Developing Products for Citrix Hypervisor

Explore SDKs and Tools

This article was initially published by Felipe Franciosi in July, 2014:

OVERVIEW

The latest development builds of XenServer (check out the Creedence Alpha Releases) enjoy significantly superior storage performance compared to XenServer 6.2 as already mentioned by Marcus Granado in his blog post about Performance Improvements in Creedence. This improvement is primarily due to the integration of tapdisk3.

This blog post will introduce and discuss this new storage virtualisation technology, presenting results for experiments reaching about 10 GB/s of aggregated storage throughput in a single host and explaining how this was achieved.

INTRODUCTION

A few months ago I wrote a blog post on Project Karcygwins, which covered a series of experiments and investigations we conducted around storage IO. These focused on workloads originating from a single VM and applied to a single virtual disk.
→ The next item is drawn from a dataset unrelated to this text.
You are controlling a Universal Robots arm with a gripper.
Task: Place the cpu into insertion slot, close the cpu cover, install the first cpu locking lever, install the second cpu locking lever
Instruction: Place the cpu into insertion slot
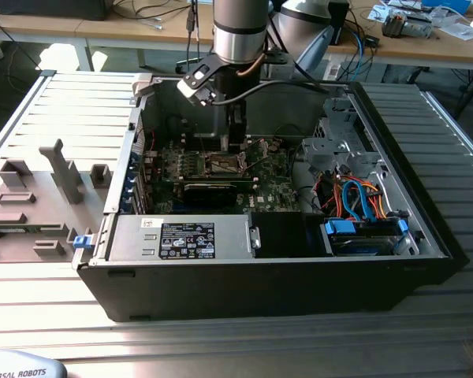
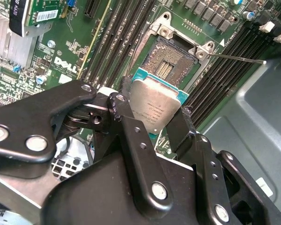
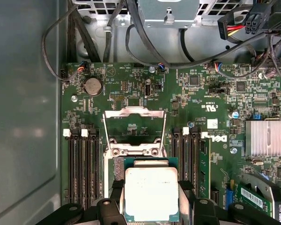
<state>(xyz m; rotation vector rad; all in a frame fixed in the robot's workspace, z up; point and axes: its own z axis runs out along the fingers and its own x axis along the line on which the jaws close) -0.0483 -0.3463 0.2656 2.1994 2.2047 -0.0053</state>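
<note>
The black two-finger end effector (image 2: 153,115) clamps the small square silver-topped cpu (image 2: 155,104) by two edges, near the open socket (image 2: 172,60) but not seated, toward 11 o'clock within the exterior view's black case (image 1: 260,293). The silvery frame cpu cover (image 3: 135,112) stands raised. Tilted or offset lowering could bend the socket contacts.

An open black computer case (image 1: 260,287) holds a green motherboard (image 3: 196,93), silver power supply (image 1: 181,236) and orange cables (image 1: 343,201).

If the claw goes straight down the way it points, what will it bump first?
Most likely the open socket, and the cpu that the claw grips would touch it first. The cpu cover is flipped back, out of that line. Depth is unclear.
</note>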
We were particularly interested in understanding the virtualisation overhead added to these workloads, especially on low latency storage devices such as modern SSDs. Comparing different storage data paths (e.g. blkback, blktap2) available for use with the Xen Project Hypervisor, we explained why and when any overhead would exist as well as how noticeable it could get. The full post can be read here: http://xenserver.org/blog/entry/karcygwins.html

Since then, we expanded the focus of our investigations to encompass more complex workloads. More specifically, we started to focus on aggregate throughput and what circumstances were required for several VMs to make full use of a storage array’s potential. This investigation was conducted around the new tapdisk3, developed in XenServer by Thanos Makatos. Tapdisk3 was written to have a simpler architecture, implemented entirely in user space, and leading to substantial performance improvements.

WHAT IS NEW IN TAPDISK3?

There are two major differences between tapdisk2 and tapdisk3. The first one is in the way this component is hooked up to the storage subsystem: while the former relied on blkback and blktap2, the latter connects directly to blkfront. The second major difference lies in the way data is transferred to and from guests: while the former used grant mapping and “memcpy”, the latter uses grant copy. For further details, refer to the section “Technical Details” at the end of this post.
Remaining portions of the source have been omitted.